The court finds that aggrievement has been pleaded and proved by the Windels and the court denies the motion to dismiss as to these plaintiffs. CT Page 9933
The court grants the motion to dismiss as to Zembra Olson. No evidence was presented at trial regarding aggrievement of this plaintiff. In fact, the plaintiffs' attorney admitted in court that Zembra Olson had passed away. Defendant Hart submitted documents in support of her motion to dismiss that show that the property was sold by the executors of Olson's estate on January 9, 1998.
Plaintiffs Leo and Diane Schlinkert did not appear at the trial of this appeal. Defendant Hart seeks dismissal of the appeal as to the Schlinkerts based on their failure to establish their ownership of abutting property. The attorney for the plaintiffs argues that statutory aggrievement is sufficiently proven since several maps in the record depict and label the Schlinkerts' property. The defendant, however, has raised a question regarding the Schlinkerts' ownership interest in the abutting lot. No evidence was presented to the court establishing such ownership. The motion to dismiss is granted as to the Schlinkerts.

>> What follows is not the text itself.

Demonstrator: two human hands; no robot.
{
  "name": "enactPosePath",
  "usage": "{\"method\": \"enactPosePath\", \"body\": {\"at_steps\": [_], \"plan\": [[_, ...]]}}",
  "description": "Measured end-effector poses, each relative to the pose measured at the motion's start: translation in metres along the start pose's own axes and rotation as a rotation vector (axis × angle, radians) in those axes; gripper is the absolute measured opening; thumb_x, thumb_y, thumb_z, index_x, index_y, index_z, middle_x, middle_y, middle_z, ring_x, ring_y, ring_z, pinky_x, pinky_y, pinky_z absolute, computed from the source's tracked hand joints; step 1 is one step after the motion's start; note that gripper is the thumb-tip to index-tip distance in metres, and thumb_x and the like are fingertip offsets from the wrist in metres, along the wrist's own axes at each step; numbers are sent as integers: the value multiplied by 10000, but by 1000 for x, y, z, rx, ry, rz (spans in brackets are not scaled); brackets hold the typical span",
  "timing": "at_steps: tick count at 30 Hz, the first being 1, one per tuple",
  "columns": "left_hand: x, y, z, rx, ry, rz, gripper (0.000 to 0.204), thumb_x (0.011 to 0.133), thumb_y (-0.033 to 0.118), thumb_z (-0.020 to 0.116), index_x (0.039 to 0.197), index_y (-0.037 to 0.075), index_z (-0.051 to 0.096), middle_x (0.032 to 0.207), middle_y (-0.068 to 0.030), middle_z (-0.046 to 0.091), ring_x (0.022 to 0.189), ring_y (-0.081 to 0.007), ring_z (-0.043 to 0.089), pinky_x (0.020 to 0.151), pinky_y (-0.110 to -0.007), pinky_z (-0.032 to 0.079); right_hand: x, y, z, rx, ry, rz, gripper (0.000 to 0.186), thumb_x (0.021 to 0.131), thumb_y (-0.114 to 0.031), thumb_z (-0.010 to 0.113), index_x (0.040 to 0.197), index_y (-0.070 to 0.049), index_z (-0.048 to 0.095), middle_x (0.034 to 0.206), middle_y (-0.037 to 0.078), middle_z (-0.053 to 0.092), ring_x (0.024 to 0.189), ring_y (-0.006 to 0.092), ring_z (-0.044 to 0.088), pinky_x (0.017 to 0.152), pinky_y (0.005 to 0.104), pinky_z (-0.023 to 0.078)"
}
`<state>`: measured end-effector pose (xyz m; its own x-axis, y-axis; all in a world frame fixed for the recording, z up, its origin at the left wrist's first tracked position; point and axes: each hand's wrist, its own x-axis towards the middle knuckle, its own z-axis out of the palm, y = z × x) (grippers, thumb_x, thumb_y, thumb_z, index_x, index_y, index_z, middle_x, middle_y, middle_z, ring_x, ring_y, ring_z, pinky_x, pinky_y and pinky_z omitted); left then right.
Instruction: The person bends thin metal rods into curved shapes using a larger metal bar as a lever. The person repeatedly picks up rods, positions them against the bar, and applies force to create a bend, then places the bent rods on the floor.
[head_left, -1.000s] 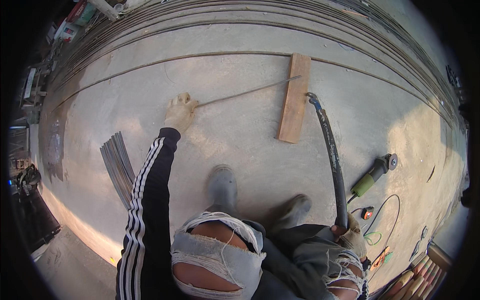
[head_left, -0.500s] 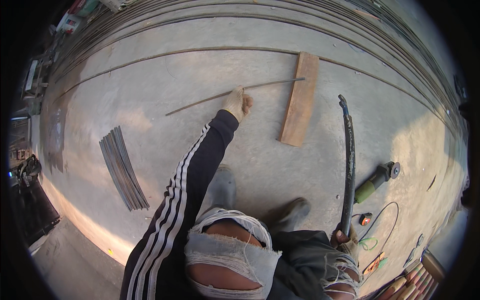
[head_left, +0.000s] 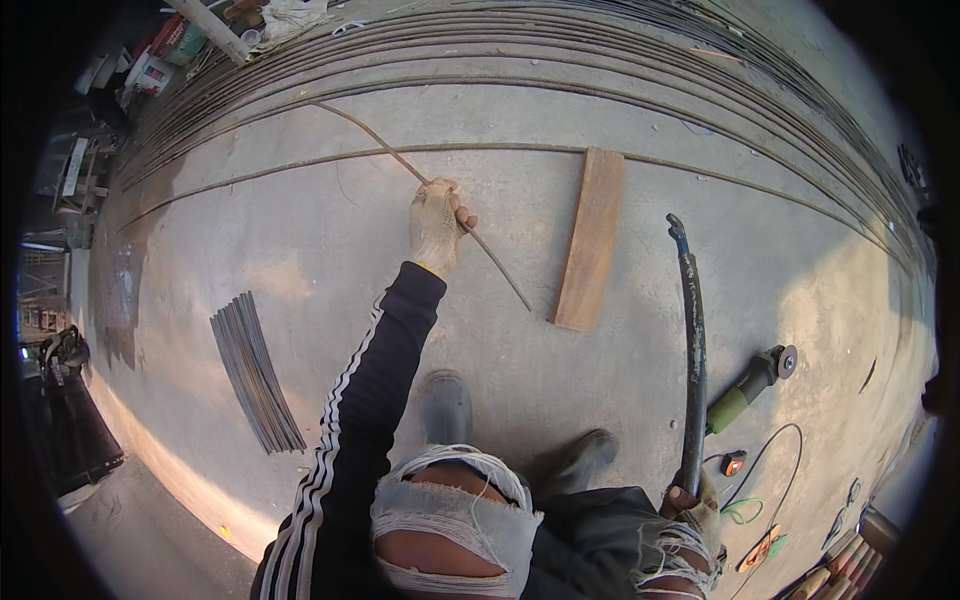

Proof of aggrievement by one plaintiff is sufficient in order for this court to have subject matter jurisdiction over an appeal. Protect Hamden/North Haven From Excessive Traffic Pollution. Inc. v. Planning Zoning Commission, 220 Conn. 527,529 n. 3, 600 A.2d 757 (1991). The court disagrees with the plaintiffs' assertion that it is not empowered to ascertain the aggrievement of all the plaintiffs. The cases cited by the plaintiffs support the proposition that if aggrievement is established by one plaintiff, the court has subject matter jurisdiction over the appeal. The court does not read these cases, however, as barring inquiry into the aggrievement of each plaintiff. The court finds that while Tweedy and the Windels have sufficiently pleaded and proved aggrievement, thereby conferring subject matter jurisdiction on this court, Olson and the Schlinkerts have not established aggrievement, and thus, have no standing to maintain this appeal. While it may make little practical difference if the appeal is dismissed as to Olson and the Schlinkerts since the court will consider the merits of the appeal based on the aggrievement of Tweedy and the Windels, the court sees no reason to keep these parties in this appeal.
THE NORTH LOT APPEAL:
The plaintiffs in the north lot appeal are: Janet Tweedy, the CT Page 9934 Windels, the Schlinkerts, Zembra Olson, and Laurence and Carol Smith (the Smiths).The court finds that the Windels have pleaded and proved aggrievement in relation to the north lot. Testimony from Richard Windels, the deed for the Windels' property, and the maps submitted establish that the Windels own property abutting the north lot. Therefore, the court has subject matter jurisdiction over this appeal. Protect Hamden/North Haven From ExcessiveTraffic Pollution, Inc. v. Planning Zoning Commission, supra,220 Conn. 529 n. 3.
Although the daughter of plaintiff Tweedy testified to the court's satisfaction regarding the south lot, no evidence was adduced establishing that Tweedy's property lies within one hundred feet of the north lot as alleged.
No evidence was presented establishing the Schlinkerts' ownership of property abutting the north lot.
As discussed in the "south lot appeal," Zembra Olson is deceased and the property has been sold.
No evidence was produced regarding the Smiths' ownership of property.
Accordingly, the motion to dismiss is granted as to plaintiffs Tweedy, Olson, the Schlinkerts, and the Smiths.
RICHARD J. TOBIN, J.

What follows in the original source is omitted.